Goal of the exercise: Copy each line of the listing below where the word "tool" turns up.

Recorded information:
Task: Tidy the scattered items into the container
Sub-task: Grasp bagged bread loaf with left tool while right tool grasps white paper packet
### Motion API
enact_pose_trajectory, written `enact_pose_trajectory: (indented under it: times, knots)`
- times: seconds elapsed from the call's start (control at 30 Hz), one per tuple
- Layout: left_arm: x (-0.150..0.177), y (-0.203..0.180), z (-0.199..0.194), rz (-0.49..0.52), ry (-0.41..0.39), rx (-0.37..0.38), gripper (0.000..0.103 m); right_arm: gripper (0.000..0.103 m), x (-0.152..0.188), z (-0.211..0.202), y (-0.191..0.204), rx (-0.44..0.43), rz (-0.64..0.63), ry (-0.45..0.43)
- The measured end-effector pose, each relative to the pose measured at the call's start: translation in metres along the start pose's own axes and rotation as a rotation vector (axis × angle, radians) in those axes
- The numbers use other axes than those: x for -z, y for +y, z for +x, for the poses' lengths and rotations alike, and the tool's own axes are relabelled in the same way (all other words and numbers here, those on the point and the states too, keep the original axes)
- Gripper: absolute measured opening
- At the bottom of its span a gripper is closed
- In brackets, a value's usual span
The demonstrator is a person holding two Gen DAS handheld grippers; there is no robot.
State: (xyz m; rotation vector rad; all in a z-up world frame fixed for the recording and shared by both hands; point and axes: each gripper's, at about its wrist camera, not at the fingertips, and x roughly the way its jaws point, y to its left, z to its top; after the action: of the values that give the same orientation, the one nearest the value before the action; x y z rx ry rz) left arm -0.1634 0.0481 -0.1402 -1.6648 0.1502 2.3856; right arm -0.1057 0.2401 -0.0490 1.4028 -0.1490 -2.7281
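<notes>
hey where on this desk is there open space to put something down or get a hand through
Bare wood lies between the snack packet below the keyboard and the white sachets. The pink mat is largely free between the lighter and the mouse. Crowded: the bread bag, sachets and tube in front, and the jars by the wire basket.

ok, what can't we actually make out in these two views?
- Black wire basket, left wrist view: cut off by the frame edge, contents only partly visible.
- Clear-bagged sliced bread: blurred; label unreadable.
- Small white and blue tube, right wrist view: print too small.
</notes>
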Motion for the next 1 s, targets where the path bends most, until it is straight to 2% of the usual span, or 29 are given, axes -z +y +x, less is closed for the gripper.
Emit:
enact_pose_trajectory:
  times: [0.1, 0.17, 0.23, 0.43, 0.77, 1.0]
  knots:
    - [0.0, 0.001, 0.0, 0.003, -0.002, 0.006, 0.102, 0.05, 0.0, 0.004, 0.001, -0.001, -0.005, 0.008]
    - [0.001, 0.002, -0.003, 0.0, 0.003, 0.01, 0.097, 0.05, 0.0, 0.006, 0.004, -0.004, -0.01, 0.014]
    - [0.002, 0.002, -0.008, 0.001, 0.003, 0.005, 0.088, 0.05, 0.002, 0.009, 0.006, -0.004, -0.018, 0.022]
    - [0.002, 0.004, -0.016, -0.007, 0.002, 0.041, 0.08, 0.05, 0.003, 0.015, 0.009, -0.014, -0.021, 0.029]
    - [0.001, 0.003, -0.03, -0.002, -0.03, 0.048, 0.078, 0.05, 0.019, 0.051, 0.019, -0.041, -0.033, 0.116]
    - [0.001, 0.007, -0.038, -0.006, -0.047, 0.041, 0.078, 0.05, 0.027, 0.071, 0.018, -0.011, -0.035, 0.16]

Output:
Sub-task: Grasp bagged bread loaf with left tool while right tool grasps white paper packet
- The numbers use other axes than those: x for -z, y for +y, z for +x, for the poses' lengths and rotations alike, and the tool's own axes are relabelled in the same way (all other words and numbers here, those on the point and the states too, keep the original axes)

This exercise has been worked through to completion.